— SUPPLIED MATERIAL —
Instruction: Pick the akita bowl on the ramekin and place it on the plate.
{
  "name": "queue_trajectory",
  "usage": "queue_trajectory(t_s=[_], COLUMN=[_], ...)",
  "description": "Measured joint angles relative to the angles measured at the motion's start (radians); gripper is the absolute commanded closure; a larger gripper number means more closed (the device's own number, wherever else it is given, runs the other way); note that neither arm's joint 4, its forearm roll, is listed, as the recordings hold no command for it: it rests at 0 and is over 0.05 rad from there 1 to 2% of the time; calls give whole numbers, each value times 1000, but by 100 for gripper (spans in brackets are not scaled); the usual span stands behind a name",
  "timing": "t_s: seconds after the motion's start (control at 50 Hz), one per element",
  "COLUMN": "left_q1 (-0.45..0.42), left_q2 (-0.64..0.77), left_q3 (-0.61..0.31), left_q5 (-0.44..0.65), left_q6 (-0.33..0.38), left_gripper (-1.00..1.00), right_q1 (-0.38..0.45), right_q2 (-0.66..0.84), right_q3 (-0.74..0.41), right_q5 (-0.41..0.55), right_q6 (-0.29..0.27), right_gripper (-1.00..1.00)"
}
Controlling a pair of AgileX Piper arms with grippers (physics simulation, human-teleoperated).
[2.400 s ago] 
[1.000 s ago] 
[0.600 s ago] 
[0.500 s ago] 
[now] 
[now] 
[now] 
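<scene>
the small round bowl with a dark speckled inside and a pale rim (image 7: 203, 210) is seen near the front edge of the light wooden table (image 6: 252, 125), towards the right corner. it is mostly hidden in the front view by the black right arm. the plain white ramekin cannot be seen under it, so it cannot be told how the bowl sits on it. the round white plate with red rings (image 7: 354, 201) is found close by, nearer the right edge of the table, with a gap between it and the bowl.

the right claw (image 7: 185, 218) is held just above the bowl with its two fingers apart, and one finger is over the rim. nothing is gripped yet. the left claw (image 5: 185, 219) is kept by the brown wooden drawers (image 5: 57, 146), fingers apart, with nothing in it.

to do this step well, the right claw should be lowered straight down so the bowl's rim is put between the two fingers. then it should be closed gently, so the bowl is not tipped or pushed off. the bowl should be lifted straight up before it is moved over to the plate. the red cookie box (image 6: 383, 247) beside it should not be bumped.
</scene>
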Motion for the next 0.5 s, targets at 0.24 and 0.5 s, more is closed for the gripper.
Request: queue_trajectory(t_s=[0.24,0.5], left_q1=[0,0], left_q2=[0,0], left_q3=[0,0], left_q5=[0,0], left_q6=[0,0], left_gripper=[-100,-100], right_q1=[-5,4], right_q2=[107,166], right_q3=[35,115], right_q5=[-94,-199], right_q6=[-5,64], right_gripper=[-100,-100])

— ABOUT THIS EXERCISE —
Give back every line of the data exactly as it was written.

— SOLUTION TO THIS EXERCISE —
Instruction: Pick the akita bowl on the ramekin and place it on the plate.
{
  "name": "queue_trajectory",
  "usage": "queue_trajectory(t_s=[_], COLUMN=[_], ...)",
  "description": "Measured joint angles relative to the angles measured at the motion's start (radians); gripper is the absolute commanded closure; a larger gripper number means more closed (the device's own number, wherever else it is given, runs the other way); note that neither arm's joint 4, its forearm roll, is listed, as the recordings hold no command for it: it rests at 0 and is over 0.05 rad from there 1 to 2% of the time; calls give whole numbers, each value times 1000, but by 100 for gripper (spans in brackets are not scaled); the usual span stands behind a name",
  "timing": "t_s: seconds after the motion's start (control at 50 Hz), one per element",
  "COLUMN": "left_q1 (-0.45..0.42), left_q2 (-0.64..0.77), left_q3 (-0.61..0.31), left_q5 (-0.44..0.65), left_q6 (-0.33..0.38), left_gripper (-1.00..1.00), right_q1 (-0.38..0.45), right_q2 (-0.66..0.84), right_q3 (-0.74..0.41), right_q5 (-0.41..0.55), right_q6 (-0.29..0.27), right_gripper (-1.00..1.00)"
}
Controlling a pair of AgileX Piper arms with grippers (physics simulation, human-teleoperated).
[2.400 s ago] 
[1.000 s ago] 
[0.600 s ago] 
[0.500 s ago] 
[now] 
[now] 
[now] 
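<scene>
the small round bowl with a dark speckled inside and a pale rim (image 7: 203, 210) is seen near the front edge of the light wooden table (image 6: 252, 125), towards the right corner. it is mostly hidden in the front view by the black right arm. the plain white ramekin cannot be seen under it, so it cannot be told how the bowl sits on it. the round white plate with red rings (image 7: 354, 201) is found close by, nearer the right edge of the table, with a gap between it and the bowl.

the right claw (image 7: 185, 218) is held just above the bowl with its two fingers apart, and one finger is over the rim. nothing is gripped yet. the left claw (image 5: 185, 219) is kept by the brown wooden drawers (image 5: 57, 146), fingers apart, with nothing in it.

to do this step well, the right claw should be lowered straight down so the bowl's rim is put between the two fingers. then it should be closed gently, so the bowl is not tipped or pushed off. the bowl should be lifted straight up before it is moved over to the plate. the red cookie box (image 6: 383, 247) beside it should not be bumped.
</scene>
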Motion for the next 0.5 s, targets at 0.24 and 0.5 s, more is closed for the gripper.
Request: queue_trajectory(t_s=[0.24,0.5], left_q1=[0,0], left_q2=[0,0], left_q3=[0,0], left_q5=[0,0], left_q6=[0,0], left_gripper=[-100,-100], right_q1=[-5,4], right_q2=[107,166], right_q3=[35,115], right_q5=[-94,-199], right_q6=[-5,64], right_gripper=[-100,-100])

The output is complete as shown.